Heal the Planet Farm: Jordan Rubin’s Plan to Reshape the Food System

Leah ZerbeDecember 13, 2017December 19, 2017

Feed the planet, improve the quality of the air and climate and make truly healthy food readily available in communities? I know it sounds too good to be true, but organic regenerative agriculture really can solve many of the problems we face today. And I visited Heal the Planet Farm in Missouri to learn about this way of farming firsthand.

My friend, author and Ancient Nutrition co-founder, Jordan Rubin, is at the forefront of using farming as a tool to create better personal and planetary health.

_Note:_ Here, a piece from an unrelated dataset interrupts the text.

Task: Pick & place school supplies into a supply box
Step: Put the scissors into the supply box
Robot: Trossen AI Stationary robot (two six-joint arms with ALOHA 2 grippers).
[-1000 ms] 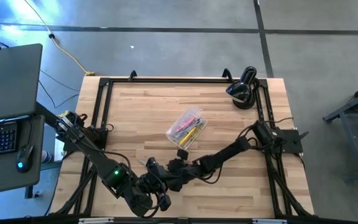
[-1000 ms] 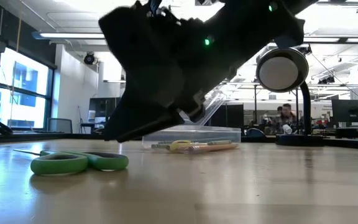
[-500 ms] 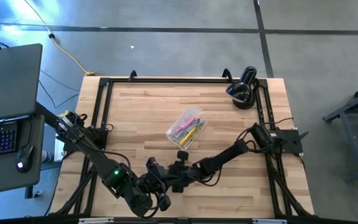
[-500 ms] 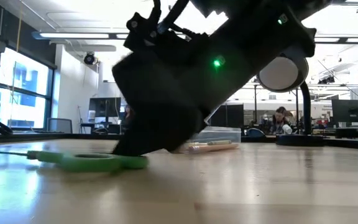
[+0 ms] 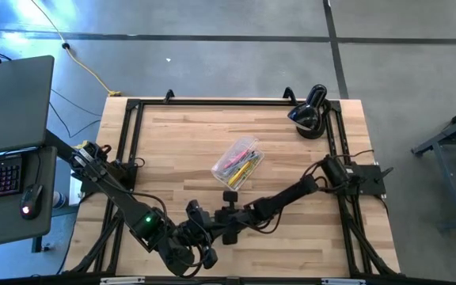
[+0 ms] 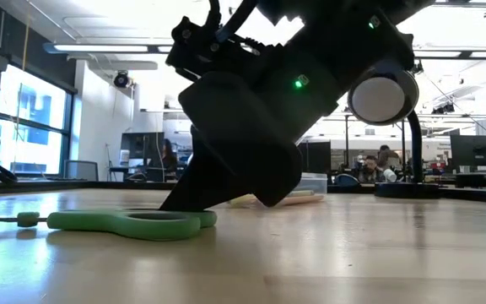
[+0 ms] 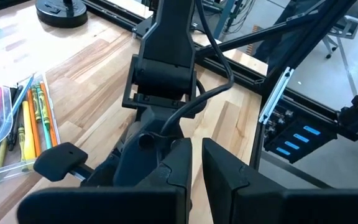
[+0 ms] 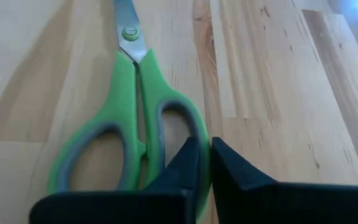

His Heal the Planet Farm, an organic permaculture farm and regenerative retreat center is located in the base of the Ozark Mountains in Missouri, is taking organic farming to the next level.


Heal the Planet Farm: A Practice in Permaculture

Heal the Planet Farm is designed to create agricultural abundance while working with nature, not against it. Today, so many farms, even many organic ones, rely on growing monoculture crops using off-farm inputs.

Monoculture involves growing a lot of just one crop, in America, commonly corn or soy. It simply kills biodiversity. (1) And to make matters worse, chemical-based farming methods also rely on GMOs, pesticides and chemical fertilizers, while killing beneficial bugs and pollinators in the process.

To understand a smarter farming system better, I visited Jordan Rubin on his Heal the Planet Farm. He isn’t just practicing permaculture-centric, regenerative farming, but also sharing that knowledge with others, too. Heal the Planet Farm offers advanced training certifications in the areas of:

Jordan Rubin’s Heal the Planet Farm utilizes mixed-species rotational impact grazing. That means that a diverse group of animal species move together in a holistic grazing system that focuses on keeping the plants and the animals healthy. The idea is to monitor the forages in the pastures to make sure they’re not receiving too much pressure from the animals. It’s completely opposite of how most animals in America are raised: largely indoors, on an unhealthy grain diet and ingesting medications. The beauty of holistic grazing is that the different species eat different forages, and the nutrients they excrete are diverse and create and promote flourishing life in the soil.

Water buffalo, yaks, rare species of cattle, goats, sheep, donkeys and chickens function as a herd turn forage into topsoil gold, all without the use of off-farm inputs like chemical fertilizers or pesticides.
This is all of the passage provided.